Ce soi-disant « modèle de filament coulissant » du sarcomère décrit la production de force et aide à expliquer comment la force et la longueur du sarcomère sont liées. Cependant, les modèles actuels ont du mal à prédire le comportement des sarcomères complètement contractés. Ces modèles ont supposé que la myosine n'entre pas dans le disque Z lors de sa marche le long de l'actine. Il y a eu quelques indices que cela pourrait peut-être continuer. « Mais nous ne savions pas si ce que nous voyions dans des échantillons de tissus tachés était un artefact ou une vraie vie », explique Gotthardt. « Avec BioID, nous pouvons nous asseoir sur le disque Z et regarder passer la myosine. »

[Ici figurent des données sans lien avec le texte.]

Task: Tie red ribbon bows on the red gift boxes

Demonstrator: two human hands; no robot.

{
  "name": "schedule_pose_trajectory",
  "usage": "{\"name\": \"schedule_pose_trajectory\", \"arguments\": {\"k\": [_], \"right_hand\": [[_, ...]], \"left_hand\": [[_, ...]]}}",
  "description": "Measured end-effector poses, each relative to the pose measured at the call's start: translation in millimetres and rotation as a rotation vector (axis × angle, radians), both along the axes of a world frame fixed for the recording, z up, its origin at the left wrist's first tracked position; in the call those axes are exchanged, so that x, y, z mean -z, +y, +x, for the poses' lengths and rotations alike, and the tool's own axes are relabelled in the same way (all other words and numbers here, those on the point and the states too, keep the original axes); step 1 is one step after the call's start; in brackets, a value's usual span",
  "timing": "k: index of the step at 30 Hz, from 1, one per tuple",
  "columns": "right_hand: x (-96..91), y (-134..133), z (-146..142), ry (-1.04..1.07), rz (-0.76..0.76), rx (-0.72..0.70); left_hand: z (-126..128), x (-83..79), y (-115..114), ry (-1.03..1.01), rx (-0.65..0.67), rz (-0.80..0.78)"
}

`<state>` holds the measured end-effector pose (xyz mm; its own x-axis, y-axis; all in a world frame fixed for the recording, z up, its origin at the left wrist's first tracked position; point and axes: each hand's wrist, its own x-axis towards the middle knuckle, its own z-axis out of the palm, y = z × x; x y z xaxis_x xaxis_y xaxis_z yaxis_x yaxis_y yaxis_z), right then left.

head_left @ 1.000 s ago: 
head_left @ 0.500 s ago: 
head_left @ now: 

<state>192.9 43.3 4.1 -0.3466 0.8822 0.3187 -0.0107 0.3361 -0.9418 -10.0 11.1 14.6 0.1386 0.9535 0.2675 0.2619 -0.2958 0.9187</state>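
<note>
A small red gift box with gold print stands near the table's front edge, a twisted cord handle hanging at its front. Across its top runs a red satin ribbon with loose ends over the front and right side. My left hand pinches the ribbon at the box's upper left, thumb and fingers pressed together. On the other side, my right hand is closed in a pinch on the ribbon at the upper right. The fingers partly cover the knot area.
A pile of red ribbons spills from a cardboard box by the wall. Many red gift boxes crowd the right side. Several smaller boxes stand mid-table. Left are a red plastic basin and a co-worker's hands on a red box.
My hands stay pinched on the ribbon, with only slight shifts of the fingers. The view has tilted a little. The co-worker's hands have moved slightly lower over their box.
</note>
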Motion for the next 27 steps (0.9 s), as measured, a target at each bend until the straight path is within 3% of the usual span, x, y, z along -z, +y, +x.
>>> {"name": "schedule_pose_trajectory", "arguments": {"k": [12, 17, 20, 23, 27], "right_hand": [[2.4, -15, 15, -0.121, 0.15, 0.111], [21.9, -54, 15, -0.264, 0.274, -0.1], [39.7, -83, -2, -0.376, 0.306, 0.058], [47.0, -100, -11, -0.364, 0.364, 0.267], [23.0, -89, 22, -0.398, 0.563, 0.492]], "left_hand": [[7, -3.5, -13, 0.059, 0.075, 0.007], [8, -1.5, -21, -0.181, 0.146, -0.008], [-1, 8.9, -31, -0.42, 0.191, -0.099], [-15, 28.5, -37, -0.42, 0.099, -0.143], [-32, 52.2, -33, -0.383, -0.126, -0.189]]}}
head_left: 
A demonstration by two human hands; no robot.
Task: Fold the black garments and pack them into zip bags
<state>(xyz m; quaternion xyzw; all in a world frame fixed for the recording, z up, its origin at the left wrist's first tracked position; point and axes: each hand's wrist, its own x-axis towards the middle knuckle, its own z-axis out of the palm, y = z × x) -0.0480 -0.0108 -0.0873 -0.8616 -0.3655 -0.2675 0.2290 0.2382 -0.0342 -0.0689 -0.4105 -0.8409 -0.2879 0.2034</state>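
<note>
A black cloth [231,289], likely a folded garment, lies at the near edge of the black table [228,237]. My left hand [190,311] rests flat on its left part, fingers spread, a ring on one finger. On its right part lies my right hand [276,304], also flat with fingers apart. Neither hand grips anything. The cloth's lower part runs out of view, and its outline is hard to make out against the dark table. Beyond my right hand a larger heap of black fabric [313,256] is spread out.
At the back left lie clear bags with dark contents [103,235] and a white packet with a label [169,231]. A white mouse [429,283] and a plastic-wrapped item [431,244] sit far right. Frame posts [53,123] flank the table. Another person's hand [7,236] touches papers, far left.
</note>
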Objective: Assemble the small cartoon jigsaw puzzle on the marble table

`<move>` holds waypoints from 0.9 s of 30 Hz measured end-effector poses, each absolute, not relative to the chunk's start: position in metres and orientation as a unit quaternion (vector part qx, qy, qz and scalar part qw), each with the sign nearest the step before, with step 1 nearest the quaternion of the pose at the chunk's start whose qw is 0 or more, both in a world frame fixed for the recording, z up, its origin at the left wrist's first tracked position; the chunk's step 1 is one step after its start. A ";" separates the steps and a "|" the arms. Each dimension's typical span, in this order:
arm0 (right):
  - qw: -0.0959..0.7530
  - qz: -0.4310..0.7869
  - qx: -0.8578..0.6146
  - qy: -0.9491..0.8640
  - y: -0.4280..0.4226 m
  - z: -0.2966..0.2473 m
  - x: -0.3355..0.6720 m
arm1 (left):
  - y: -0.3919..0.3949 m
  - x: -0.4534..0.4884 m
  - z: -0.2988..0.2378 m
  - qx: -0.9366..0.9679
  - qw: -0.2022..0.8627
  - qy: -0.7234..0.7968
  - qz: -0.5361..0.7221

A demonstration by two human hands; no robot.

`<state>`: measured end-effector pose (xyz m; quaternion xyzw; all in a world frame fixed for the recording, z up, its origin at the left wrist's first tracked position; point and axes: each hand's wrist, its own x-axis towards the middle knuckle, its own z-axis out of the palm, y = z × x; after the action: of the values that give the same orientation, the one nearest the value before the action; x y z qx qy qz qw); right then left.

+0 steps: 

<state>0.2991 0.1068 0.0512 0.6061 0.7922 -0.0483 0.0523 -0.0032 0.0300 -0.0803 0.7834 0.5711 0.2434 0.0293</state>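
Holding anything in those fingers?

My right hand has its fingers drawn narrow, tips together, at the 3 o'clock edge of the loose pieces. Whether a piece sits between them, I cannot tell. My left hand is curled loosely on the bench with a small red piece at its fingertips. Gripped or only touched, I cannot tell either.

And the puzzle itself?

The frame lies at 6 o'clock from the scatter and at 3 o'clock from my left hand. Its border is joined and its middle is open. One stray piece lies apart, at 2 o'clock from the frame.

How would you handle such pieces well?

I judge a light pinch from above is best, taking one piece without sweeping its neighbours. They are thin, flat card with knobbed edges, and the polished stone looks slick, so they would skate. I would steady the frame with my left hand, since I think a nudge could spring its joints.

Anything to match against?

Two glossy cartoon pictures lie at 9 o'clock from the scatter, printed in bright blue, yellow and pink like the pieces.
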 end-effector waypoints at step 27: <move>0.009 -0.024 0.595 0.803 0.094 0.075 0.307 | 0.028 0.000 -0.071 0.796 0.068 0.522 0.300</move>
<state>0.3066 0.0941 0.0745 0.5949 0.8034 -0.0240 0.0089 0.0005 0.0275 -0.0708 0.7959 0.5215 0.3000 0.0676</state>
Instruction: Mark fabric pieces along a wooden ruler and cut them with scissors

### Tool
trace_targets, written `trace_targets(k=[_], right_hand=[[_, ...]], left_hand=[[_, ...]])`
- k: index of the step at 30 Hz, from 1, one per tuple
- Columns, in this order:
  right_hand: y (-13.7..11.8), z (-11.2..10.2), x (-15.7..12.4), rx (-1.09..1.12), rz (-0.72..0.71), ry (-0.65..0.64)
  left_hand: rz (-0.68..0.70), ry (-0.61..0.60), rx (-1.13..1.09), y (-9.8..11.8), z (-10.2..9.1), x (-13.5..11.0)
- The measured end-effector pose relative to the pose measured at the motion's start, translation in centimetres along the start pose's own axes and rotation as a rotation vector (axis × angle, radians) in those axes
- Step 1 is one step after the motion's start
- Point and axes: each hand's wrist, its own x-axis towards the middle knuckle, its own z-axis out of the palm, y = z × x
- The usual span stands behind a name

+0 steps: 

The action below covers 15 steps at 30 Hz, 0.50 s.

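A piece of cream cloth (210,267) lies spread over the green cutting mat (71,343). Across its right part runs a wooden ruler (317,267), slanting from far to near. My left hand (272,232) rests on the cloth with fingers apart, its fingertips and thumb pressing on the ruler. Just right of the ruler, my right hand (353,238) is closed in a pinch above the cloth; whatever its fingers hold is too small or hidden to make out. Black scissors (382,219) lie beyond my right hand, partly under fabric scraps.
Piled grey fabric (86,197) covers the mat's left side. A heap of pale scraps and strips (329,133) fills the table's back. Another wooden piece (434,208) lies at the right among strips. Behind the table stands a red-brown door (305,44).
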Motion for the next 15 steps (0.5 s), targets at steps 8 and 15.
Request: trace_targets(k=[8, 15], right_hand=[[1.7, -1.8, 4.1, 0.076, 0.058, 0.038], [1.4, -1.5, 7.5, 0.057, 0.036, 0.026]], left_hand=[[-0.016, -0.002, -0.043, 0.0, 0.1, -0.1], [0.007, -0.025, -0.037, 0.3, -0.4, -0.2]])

Gotthardt est d'accord avec la théorie proposée selon laquelle la myosine pénétrant dans le disque Z peut limiter ou amortir la contraction. Cela pourrait aider à résoudre le problème actuel que les scientifiques ont eu à calculer la force qu'une fibre musculaire peut créer par rapport à sa longueur et conduire à un modèle raffiné du sarcomère et éventuellement servir à protéger les muscles d'une contraction excessive.
Pourquoi est-ce important
Il est important de comprendre comment les fibres musculaires s'étendent et se contractent au niveau moléculaire dans des conditions normales afin que les chercheurs puissent ensuite identifier ce qui ne va pas lorsque les muscles sont endommagés, malades ou s'atrophient avec l'âge. L'identification des protéines qui causent des problèmes pourrait potentiellement aider à identifier de nouvelles cibles de traitement pour les patients souffrant de maladies cardiaques ou de troubles des muscles squelettiques.
Gotthardt et son équipe prévoient d'utiliser ensuite BioID pour étudier des animaux avec différentes pathologies, pour voir quelles protéines sont impliquées dans l'atrophie musculaire, par exemple. « Peut-être qu'une protéine qui n'est pas normalement présente dans le sarcomère fait partie de la pathologie », explique Gotthardt. « Nous pouvons le trouver avec BioID. »
La source:
Centre Max Delbrück de médecine moléculaire de l'Association Helmholtz
Référence de la revue:
Rudolph, F., et al. (2020) Deconstructing sarcomeric structure – function relations in titin-BioID knock-in mouse. Communications Nature. doi.org/10.1038/s41467-020-16929-8.